期刊名称:Proceedings of the National Academy of Sciences
印刷版ISSN:0027-8424
电子版ISSN:1091-6490
出版年度:2022
卷号:119
期号:11
DOI:10.1073/pnas.2117113119
语种:English
出版社:The National Academy of Sciences of the United States of America
摘要:Significance
We analyzed the liver metabolome of mice deficient in the expression of the dopamine D2 receptor (D2R) in striatal medium spiny neurons (iMSN-D2RKO) and found profound changes in the liver circadian metabolome compared to control mice. Additionally, we show activation of dopaminergic circuits by acute cocaine administration in iMSN-D2RKO mice reprograms the circadian liver metabolome in response to cocaine. D2R signaling in MSNs is key for striatal output and essential for regulating the first response to the cellular and rewarding effects of cocaine. Our results suggest changes in dopamine signaling in specific striatal neurons evoke major changes in liver physiology. Dysregulation of liver metabolism could contribute to an altered allostatic state and therefore be involved in continued use of drugs.

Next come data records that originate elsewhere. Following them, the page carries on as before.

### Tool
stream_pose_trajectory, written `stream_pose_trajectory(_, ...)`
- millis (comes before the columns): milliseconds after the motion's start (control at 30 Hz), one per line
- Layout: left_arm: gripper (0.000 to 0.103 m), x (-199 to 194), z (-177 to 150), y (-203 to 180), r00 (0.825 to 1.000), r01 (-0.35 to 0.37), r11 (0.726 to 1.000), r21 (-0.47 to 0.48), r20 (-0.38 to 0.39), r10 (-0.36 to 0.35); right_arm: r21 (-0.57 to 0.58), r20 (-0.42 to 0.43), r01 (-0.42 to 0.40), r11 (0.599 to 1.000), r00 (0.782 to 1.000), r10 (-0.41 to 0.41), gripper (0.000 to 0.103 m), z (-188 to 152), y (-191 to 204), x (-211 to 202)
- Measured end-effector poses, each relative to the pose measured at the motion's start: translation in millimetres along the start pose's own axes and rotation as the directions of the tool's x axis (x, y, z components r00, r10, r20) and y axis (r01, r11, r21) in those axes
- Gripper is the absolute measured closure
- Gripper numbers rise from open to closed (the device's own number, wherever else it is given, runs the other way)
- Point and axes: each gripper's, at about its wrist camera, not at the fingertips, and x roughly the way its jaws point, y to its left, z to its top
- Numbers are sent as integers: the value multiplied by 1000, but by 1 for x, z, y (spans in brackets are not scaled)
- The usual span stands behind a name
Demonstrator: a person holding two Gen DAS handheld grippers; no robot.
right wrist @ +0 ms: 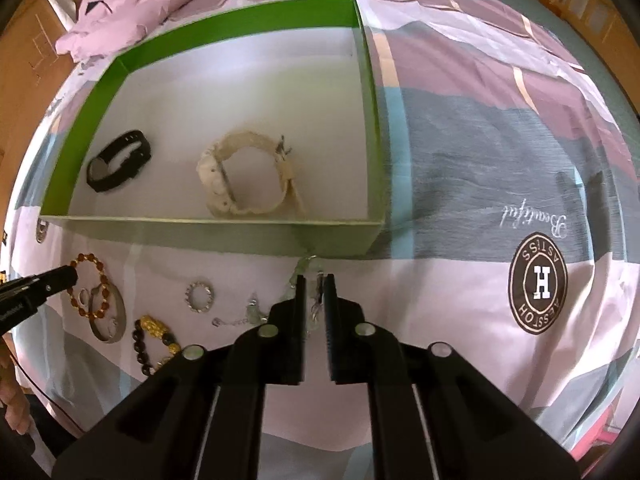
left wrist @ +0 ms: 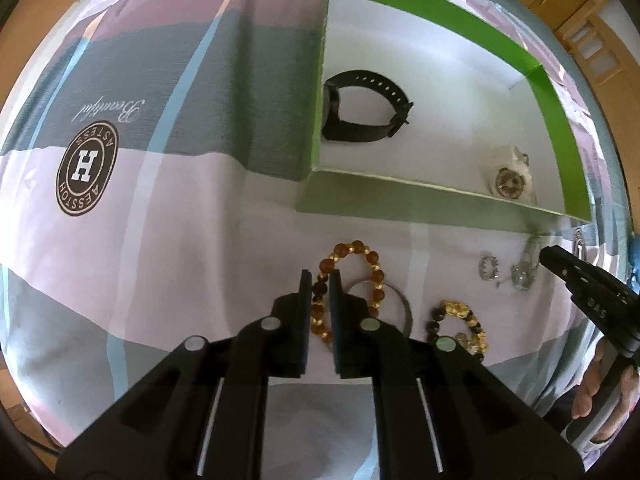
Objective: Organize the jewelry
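My left gripper (left wrist: 321,278) is shut on the amber bead bracelet (left wrist: 360,252), with beads pinched between its pads; its tip also shows in the right wrist view (right wrist: 60,276) at that bracelet (right wrist: 90,284). My right gripper (right wrist: 316,280) stands a little open, and a thin silvery crystal chain bracelet (right wrist: 256,312) runs up between its fingers without being pressed. Just beyond lies the green box (right wrist: 200,228) with a white floor, holding a black watch (right wrist: 116,160) and a cream watch (right wrist: 248,176). In the left wrist view the right gripper (left wrist: 546,254) sits at the chain (left wrist: 524,272).
On the striped bedsheet before the box (left wrist: 432,196) lie a silver bangle (left wrist: 406,300), a dark and gold bead bracelet (left wrist: 460,316) and a small silver ring (left wrist: 488,266). A person's hand (left wrist: 600,392) holds the right gripper. A crumpled pink quilt (right wrist: 132,4) lies behind the box.
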Motion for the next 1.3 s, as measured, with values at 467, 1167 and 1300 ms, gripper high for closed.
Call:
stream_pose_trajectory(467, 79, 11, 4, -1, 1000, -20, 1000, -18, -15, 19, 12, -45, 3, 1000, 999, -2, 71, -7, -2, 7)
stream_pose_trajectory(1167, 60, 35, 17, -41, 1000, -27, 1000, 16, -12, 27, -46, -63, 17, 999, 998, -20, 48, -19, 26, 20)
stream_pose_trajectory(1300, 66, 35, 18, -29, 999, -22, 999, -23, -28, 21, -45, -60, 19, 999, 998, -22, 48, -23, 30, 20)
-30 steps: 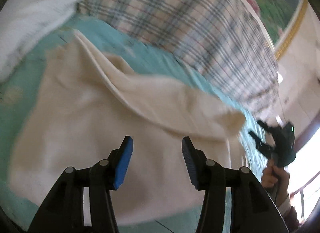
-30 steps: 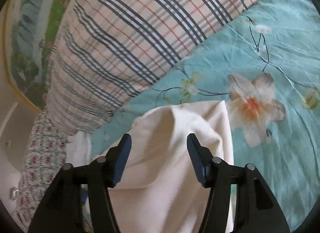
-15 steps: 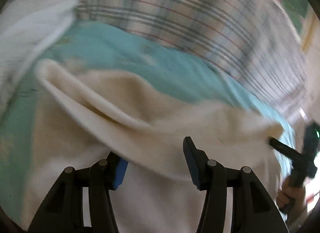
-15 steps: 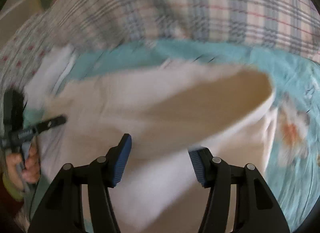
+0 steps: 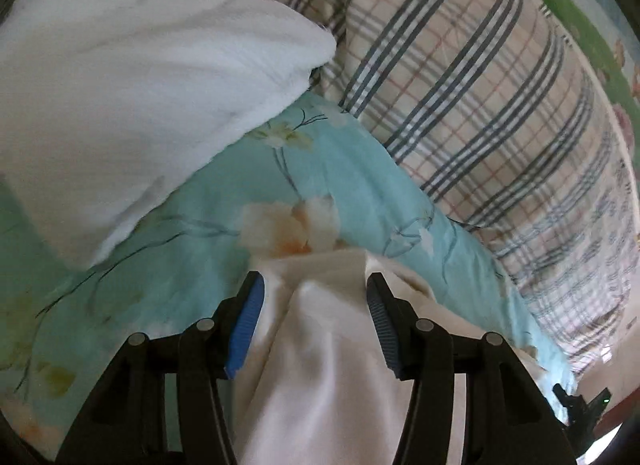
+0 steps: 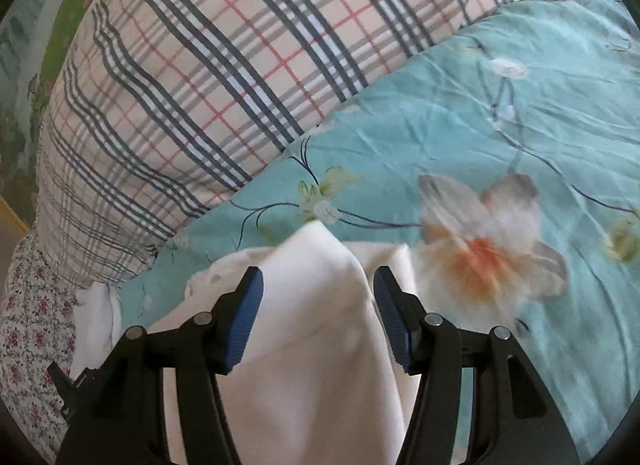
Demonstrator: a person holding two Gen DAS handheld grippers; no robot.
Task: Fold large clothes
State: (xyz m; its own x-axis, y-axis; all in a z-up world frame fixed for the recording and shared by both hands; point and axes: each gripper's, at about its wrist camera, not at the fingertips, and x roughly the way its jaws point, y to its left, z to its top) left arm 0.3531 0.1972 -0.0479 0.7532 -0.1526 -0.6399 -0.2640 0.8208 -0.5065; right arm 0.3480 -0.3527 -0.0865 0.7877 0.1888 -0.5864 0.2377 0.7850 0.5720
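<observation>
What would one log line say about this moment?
phase: folding | left gripper: open over cream cloth garment | right gripper: open over it | surface: teal floral bedsheet

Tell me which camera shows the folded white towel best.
Left wrist. The white towel fills its upper left, lying on the teal floral sheet beside the plaid pillow. The right wrist view catches only a white scrap at its left edge.

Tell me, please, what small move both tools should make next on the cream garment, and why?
Probably close both tools on the cloth. The left tool and the right tool are both open, and a raised fold of the cream garment sits between each pair of fingers above the teal floral sheet. Nothing is pinched yet, so lifting now would likely leave the cloth behind.
</observation>
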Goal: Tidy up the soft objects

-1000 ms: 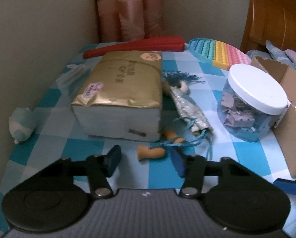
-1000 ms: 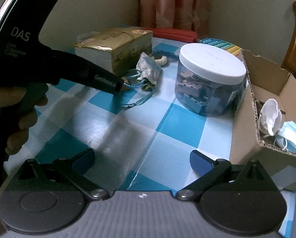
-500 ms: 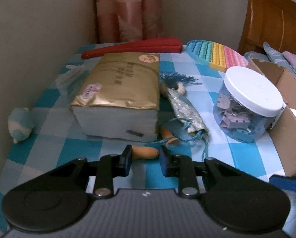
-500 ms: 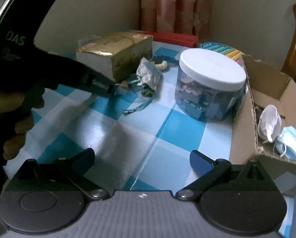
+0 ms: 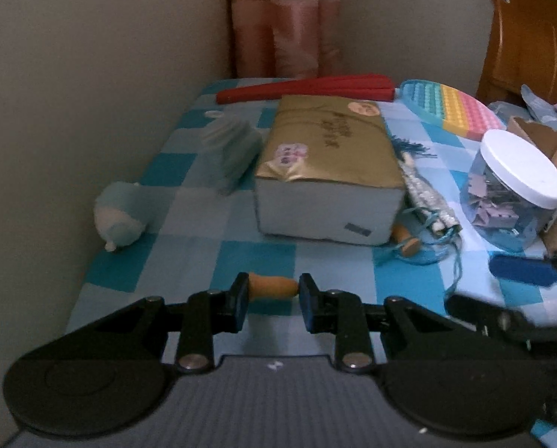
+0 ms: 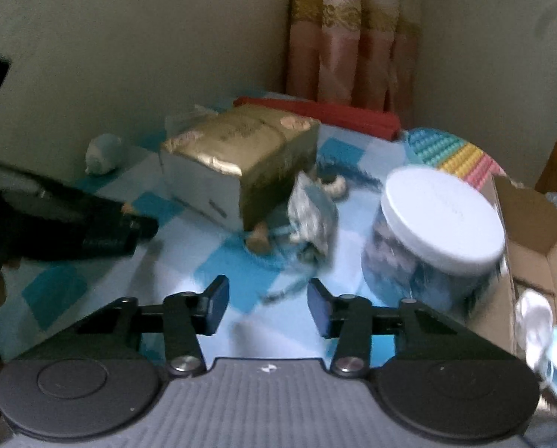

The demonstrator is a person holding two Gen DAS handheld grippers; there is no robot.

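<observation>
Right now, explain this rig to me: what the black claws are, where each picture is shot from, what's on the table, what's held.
No robot here: a person carries two handheld grippers, each with a camera looking along its fingers. The left camera shows the left gripper shut on a small orange piece. The right camera shows the right gripper open and empty above the checked tablecloth. On the cloth lie a gold-wrapped pack, a white-lidded jar, a silvery tasselled doll, a pale plush toy and a cardboard box.
</observation>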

The circadian clock is tightly intertwined with metabolism and relies heavily on multifaceted interactions between organ systems to maintain proper timing. Genetic and/or environmental causes can disrupt communication between organs and alter rhythmic activities. Substance use leads to altered dopamine signaling followed by reprogramming of circadian gene expression and metabolism in the reward system. However, whether altered dopamine signaling in the brain affects circadian metabolism in peripheral organs has not been fully explored. We show that dopamine D2 receptors (D2R) in striatal medium spiny neurons (MSNs) play a key role in regulating diurnal liver metabolic activities. In addition, drugs that increase dopamine levels, such as cocaine, disrupt circadian metabolic profiles in the liver, which is exacerbated by loss of D2R signaling in MSNs. These results uncover a strict communication between neurons/brain areas and liver metabolism as well as the association between substance use and systemic deficits.